With food prices rising, Duke said Wal-Mart is charging customers more for some fresh groceries while reducing prices on other merchandise such as electronics.

"We're seeing core consumers under a lot of pressure," Duke said at an event in New York. "There's no doubt that rising fuel prices are having an impact." "Purchases are really dropping off by the end of the month even more than last year," Duke said. "This end-of-month [purchases] cycle is growing to be a concern.

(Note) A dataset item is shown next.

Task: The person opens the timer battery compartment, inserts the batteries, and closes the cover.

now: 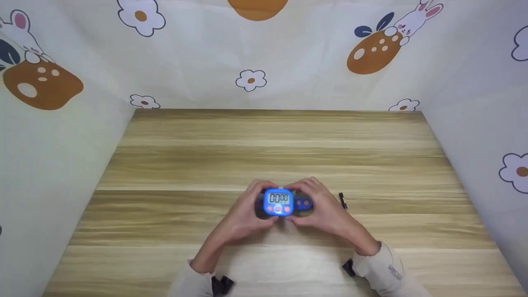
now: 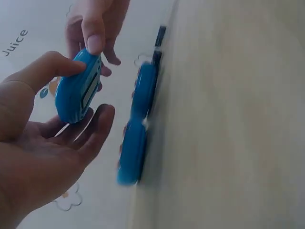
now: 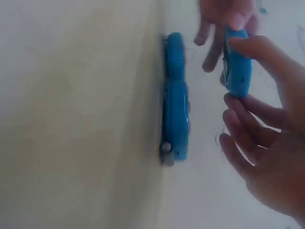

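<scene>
A blue digital timer (image 1: 278, 202) with pink buttons is held up between both hands, its display facing up and reading 00 00. My left hand (image 1: 251, 208) pinches its left side, thumb on the near edge and fingers at the far edge. From the other side my right hand (image 1: 324, 206) grips it the same way. In the left wrist view the held timer (image 2: 78, 88) is raised off the table, and two more blue timers (image 2: 131, 152) lie below in a row. Most of that pair is hidden from above by the held timer and the hands.
A small dark cylinder (image 1: 342, 201) lies on the wooden table (image 1: 280, 152) to the right of my right hand. Small cylinders with a silvery end (image 3: 166, 147) sit beside the lying timers. Patterned cloth walls (image 1: 297, 62) enclose the back and sides.
</scene>
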Demonstrator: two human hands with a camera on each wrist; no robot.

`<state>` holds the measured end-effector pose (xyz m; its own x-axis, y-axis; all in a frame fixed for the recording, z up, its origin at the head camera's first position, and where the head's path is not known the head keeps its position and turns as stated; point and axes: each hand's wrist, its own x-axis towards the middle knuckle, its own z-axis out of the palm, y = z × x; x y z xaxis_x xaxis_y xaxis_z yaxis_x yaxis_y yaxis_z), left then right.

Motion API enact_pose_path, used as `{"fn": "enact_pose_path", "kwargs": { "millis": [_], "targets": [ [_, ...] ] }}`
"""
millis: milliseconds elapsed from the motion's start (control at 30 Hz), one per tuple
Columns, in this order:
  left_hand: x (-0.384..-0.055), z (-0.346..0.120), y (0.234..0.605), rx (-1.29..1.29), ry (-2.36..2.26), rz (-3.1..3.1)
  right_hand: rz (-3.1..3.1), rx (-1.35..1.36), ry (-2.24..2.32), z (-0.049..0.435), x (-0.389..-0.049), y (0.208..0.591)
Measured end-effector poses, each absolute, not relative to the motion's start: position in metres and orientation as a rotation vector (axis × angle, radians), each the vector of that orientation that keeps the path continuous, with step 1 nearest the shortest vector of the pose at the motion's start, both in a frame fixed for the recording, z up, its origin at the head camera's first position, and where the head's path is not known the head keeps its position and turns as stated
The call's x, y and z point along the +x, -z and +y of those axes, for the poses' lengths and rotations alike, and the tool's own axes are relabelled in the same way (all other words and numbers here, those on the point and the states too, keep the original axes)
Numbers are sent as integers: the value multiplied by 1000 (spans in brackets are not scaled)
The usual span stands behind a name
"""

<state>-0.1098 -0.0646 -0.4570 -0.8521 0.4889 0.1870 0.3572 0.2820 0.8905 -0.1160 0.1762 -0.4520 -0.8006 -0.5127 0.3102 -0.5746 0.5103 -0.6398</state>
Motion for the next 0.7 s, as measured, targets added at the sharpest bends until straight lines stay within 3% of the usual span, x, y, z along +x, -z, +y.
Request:
{"fn": "enact_pose_path", "kwargs": {
  "millis": [367, 700],
  "targets": [
    [-141, -151, 458, 745, -1057, 2745, -2934, 1084, -731, 70, -160, 455],
    [-138, -148, 460, 713, -880, 2811, -2948, 1103, -671, 74, -159, 461]
  ]
}}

Wal-Mart shoppers running out of money - Apr. 27, 2011


----------



## Charles_Main

Despite Liberals hatred for companies like Walmart. With out them, Millions of Low Income families Standards of living would drop. 

Period.


----------



## Douger

About thrice, when an emergency arose.
Walmart is a piece of shit that destroys small businesses and turns people into ignorant wage slaves.


----------



## Grace

I'll starve before I step foot in one of those shitholes.


----------



## HenryBHough

In this great Obamacession who can afford NOT to shop Walmart?

For example, Kellogg's Special K cereal $1.00 per 18 oz. box under cheapest competitor.

Salad dressing, still sold in 32 ounce quart bottles at WM vs. house brand in competitor's store for a buck less despite the other store now selling "quart" bottles containing 28 ounces.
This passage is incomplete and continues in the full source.